"I'd been curious about anal play since my early twenties. Alone in my apartment, I ordered a small butt plug online; it was made of hard plastic, bullet-shaped, not particularly forgiving. Trying it wasn't about wanting men; it was about exploring a part of my own body that most men ignore. With enough lube and patience, I learned to enjoy the pressure against my prostate, lighting up nerves I didn't know I had, and unlocked a different kind of orgasm."
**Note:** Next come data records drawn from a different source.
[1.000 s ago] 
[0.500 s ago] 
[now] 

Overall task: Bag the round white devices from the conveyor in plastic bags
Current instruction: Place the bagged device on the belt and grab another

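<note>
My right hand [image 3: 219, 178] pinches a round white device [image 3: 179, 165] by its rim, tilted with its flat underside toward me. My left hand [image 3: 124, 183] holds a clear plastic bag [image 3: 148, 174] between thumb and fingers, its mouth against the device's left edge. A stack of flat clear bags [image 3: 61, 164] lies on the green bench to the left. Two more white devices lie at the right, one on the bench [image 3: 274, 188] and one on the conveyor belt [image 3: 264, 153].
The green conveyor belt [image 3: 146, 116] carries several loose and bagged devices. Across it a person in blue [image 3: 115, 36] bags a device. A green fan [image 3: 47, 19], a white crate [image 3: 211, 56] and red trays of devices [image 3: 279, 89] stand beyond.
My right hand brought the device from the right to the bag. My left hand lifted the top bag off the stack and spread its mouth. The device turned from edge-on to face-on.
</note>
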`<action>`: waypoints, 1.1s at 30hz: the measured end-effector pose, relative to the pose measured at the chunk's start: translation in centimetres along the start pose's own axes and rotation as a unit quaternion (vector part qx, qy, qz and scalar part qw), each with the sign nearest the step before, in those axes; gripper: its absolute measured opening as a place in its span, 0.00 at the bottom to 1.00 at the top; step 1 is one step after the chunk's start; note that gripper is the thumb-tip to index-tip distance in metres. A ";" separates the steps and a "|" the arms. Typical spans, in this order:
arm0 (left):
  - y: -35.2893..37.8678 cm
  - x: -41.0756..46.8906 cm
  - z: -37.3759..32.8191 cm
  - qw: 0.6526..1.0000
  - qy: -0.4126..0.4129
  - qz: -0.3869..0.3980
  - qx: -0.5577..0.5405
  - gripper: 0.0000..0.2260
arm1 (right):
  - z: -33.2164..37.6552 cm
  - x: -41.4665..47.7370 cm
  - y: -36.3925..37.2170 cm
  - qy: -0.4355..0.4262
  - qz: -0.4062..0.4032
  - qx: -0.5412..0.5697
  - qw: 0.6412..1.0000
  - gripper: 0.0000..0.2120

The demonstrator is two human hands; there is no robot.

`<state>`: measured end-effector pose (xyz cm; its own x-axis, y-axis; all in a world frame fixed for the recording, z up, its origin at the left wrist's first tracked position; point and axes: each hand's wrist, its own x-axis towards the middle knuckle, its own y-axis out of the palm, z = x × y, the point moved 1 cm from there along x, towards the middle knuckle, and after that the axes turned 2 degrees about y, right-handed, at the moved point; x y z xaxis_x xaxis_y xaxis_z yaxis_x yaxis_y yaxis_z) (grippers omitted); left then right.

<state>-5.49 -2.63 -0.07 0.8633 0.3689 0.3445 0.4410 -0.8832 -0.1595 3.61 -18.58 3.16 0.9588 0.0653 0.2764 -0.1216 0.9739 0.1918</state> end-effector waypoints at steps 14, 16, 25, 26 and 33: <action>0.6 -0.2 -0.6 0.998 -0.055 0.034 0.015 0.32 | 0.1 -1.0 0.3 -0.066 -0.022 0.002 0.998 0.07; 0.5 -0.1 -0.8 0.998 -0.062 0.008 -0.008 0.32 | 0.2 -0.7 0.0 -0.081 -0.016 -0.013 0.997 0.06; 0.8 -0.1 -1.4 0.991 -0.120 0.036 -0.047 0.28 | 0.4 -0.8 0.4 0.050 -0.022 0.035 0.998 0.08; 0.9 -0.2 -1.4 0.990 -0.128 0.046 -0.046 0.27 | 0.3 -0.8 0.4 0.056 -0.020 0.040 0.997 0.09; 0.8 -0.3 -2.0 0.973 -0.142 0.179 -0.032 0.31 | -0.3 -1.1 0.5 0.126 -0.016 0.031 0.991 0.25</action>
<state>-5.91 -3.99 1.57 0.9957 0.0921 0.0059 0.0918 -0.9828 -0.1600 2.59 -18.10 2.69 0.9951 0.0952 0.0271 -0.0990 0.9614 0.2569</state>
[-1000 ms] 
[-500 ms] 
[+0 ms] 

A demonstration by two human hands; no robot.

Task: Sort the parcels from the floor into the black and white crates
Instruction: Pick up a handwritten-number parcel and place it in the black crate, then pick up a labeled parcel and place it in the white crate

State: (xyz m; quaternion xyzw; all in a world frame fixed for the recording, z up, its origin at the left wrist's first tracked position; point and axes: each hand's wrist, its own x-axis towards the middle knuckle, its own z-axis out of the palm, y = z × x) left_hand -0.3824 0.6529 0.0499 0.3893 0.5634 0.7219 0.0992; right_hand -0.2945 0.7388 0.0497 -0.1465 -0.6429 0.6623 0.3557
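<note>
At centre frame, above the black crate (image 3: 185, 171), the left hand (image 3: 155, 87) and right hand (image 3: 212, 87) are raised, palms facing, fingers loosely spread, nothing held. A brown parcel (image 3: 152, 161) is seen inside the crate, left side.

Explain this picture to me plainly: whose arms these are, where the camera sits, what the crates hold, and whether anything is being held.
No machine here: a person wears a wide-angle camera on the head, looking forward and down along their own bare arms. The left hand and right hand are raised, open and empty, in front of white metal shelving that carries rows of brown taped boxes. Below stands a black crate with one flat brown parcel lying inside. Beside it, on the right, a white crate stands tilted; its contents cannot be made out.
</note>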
"She had experience with women, and when she saw my rigid toy, she immediately dismissed it: That's not what you want. She suggested something softer, silicone with some give. The problem wasn't just the toy, though. We rushed in. One night, a few months into dating, she strapped into a black harness with a dildo and moved in behind me. I hadn't been warmed up enough. She pushed too quickly. My body locked up. Within minutes I was in pain; ripped, bleeding, humiliated."
David, a 40-year-old professor, had been curious about anal play since his early twenties and experimented privately with a hard plastic butt plug that stimulated his prostate and produced different orgasms. In his early thirties he tried pegging with a partner, but the encounter went badly: an unsuitable toy, rushed penetration, and insufficient warm-up caused pain, tearing, bleeding, hemorrhoids and fissures. The experience left him humiliated and reliant on his partner to check injuries. The combination of physical harm and emotional vulnerability shaped his understanding of submission, surrender, and sexual exploration.